**ACTIVITY**.
Take the data that follows and return it exactly.

------------------------------

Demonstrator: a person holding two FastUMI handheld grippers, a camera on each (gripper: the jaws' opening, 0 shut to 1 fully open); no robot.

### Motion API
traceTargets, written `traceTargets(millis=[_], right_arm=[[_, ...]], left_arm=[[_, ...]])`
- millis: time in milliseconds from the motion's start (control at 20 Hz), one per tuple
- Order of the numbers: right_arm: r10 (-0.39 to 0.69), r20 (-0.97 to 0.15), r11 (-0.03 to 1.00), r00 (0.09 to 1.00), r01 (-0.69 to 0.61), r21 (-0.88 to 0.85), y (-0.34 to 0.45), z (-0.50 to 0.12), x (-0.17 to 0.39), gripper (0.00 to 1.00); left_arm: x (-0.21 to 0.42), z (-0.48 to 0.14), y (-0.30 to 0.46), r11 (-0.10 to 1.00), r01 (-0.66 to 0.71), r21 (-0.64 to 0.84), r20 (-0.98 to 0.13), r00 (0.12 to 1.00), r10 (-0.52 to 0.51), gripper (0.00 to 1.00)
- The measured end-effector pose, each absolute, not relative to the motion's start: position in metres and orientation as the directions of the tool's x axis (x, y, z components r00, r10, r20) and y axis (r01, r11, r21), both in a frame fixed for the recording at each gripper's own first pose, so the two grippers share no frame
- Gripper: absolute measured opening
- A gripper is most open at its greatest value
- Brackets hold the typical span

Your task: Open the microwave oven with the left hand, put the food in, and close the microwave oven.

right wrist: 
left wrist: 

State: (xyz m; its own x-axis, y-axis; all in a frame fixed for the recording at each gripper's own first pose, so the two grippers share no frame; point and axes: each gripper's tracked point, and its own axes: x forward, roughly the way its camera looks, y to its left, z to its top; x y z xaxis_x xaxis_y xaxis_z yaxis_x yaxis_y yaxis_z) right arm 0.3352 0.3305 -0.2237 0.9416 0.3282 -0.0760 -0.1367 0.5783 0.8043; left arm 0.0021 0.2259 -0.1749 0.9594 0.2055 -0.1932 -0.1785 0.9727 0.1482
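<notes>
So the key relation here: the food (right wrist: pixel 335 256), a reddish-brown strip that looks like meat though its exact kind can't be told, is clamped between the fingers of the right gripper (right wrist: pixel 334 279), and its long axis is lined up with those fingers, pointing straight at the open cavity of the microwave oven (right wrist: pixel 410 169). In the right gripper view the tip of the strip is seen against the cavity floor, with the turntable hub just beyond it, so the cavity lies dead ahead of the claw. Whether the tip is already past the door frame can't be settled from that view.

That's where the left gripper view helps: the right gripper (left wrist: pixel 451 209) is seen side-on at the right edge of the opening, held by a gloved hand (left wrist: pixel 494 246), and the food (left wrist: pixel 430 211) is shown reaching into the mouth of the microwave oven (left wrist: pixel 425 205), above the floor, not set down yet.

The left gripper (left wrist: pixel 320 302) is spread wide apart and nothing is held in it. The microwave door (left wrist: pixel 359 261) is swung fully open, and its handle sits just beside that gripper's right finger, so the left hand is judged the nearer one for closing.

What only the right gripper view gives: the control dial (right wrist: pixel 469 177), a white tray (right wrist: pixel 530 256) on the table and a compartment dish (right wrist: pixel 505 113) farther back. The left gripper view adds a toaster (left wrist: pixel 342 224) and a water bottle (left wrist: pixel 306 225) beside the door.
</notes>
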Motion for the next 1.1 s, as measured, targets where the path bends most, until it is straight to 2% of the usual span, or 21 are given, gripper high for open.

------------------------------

**YOUR SOLUTION**.
Demonstrator: a person holding two FastUMI handheld grippers, a camera on each (gripper: the jaws' opening, 0 shut to 1 fully open); no robot.

### Motion API
traceTargets, written `traceTargets(millis=[_], right_arm=[[_, ...]], left_arm=[[_, ...]])`
- millis: time in milliseconds from the motion's start (control at 20 Hz), one per tuple
- Order of the numbers: right_arm: r10 (-0.39 to 0.69), r20 (-0.97 to 0.15), r11 (-0.03 to 1.00), r00 (0.09 to 1.00), r01 (-0.69 to 0.61), r21 (-0.88 to 0.85), y (-0.34 to 0.45), z (-0.50 to 0.12), x (-0.17 to 0.39), gripper (0.00 to 1.00); left_arm: x (-0.21 to 0.42), z (-0.48 to 0.14), y (-0.30 to 0.46), r11 (-0.10 to 1.00), r01 (-0.66 to 0.71), r21 (-0.64 to 0.84), r20 (-0.98 to 0.13), r00 (0.12 to 1.00), r10 (-0.52 to 0.51), gripper (0.00 to 1.00)
- The measured end-effector pose, each absolute, not relative to the motion's start: position in metres and orientation as the directions of the tool's x axis (x, y, z components r00, r10, r20) and y axis (r01, r11, r21), both in a frame fixed for the recording at each gripper's own first pose, so the two grippers share no frame
- Gripper: absolute measured opening
- A gripper is most open at its greatest value
- Brackets hold the typical span

Your task: Open the microwave oven with the left hand, put the food in, and close the microwave oven.

right wrist: 
left wrist: 

State: (xyz m; its own x-axis, y-axis; all in a frame fixed for the recording at each gripper's own first pose, so the two grippers share no frame; point and axes: each gripper's tracked point, and its own axes: x forward, roughly the way its camera looks, y to its left, z to its top; x y z xaxis_x xaxis_y xaxis_z yaxis_x yaxis_y yaxis_z) right arm 0.3352 0.3305 -0.2237 0.9416 0.3282 -0.0760 -0.1367 0.5783 0.8043; left arm 0.0021 0.2259 -0.1749 0.9594 0.2055 -0.1932 -0.1785 0.9727 0.1482
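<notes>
So the key relation here: the food (right wrist: pixel 335 256), a reddish-brown strip that looks like meat though its exact kind can't be told, is clamped between the fingers of the right gripper (right wrist: pixel 334 279), and its long axis is lined up with those fingers, pointing straight at the open cavity of the microwave oven (right wrist: pixel 410 169). In the right gripper view the tip of the strip is seen against the cavity floor, with the turntable hub just beyond it, so the cavity lies dead ahead of the claw. Whether the tip is already past the door frame can't be settled from that view.

That's where the left gripper view helps: the right gripper (left wrist: pixel 451 209) is seen side-on at the right edge of the opening, held by a gloved hand (left wrist: pixel 494 246), and the food (left wrist: pixel 430 211) is shown reaching into the mouth of the microwave oven (left wrist: pixel 425 205), above the floor, not set down yet.

The left gripper (left wrist: pixel 320 302) is spread wide apart and nothing is held in it. The microwave door (left wrist: pixel 359 261) is swung fully open, and its handle sits just beside that gripper's right finger, so the left hand is judged the nearer one for closing.

What only the right gripper view gives: the control dial (right wrist: pixel 469 177), a white tray (right wrist: pixel 530 256) on the table and a compartment dish (right wrist: pixel 505 113) farther back. The left gripper view adds a toaster (left wrist: pixel 342 224) and a water bottle (left wrist: pixel 306 225) beside the door.
</notes>
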Motion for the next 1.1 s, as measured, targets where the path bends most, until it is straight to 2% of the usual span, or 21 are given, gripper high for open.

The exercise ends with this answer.